__The task__. Set down the listing below verbatim, but only from its first line through the line containing "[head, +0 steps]".
━━━━━━━━━━━━━━━━
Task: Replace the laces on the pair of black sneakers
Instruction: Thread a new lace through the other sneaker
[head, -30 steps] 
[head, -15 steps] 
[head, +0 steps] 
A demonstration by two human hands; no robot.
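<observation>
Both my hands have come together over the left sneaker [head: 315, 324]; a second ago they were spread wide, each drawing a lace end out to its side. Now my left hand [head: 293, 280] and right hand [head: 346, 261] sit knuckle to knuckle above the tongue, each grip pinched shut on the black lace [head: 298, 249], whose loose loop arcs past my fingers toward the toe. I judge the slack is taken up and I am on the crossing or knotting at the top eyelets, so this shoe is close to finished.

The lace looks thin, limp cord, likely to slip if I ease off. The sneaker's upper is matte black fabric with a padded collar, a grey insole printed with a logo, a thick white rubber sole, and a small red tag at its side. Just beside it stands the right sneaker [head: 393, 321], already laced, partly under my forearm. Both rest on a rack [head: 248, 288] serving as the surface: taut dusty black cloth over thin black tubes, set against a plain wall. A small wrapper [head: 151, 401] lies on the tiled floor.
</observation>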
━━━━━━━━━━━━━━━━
__Finished task__.
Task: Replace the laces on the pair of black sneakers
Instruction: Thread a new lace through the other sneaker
[head, -30 steps] 
[head, -15 steps] 
[head, +0 steps] 

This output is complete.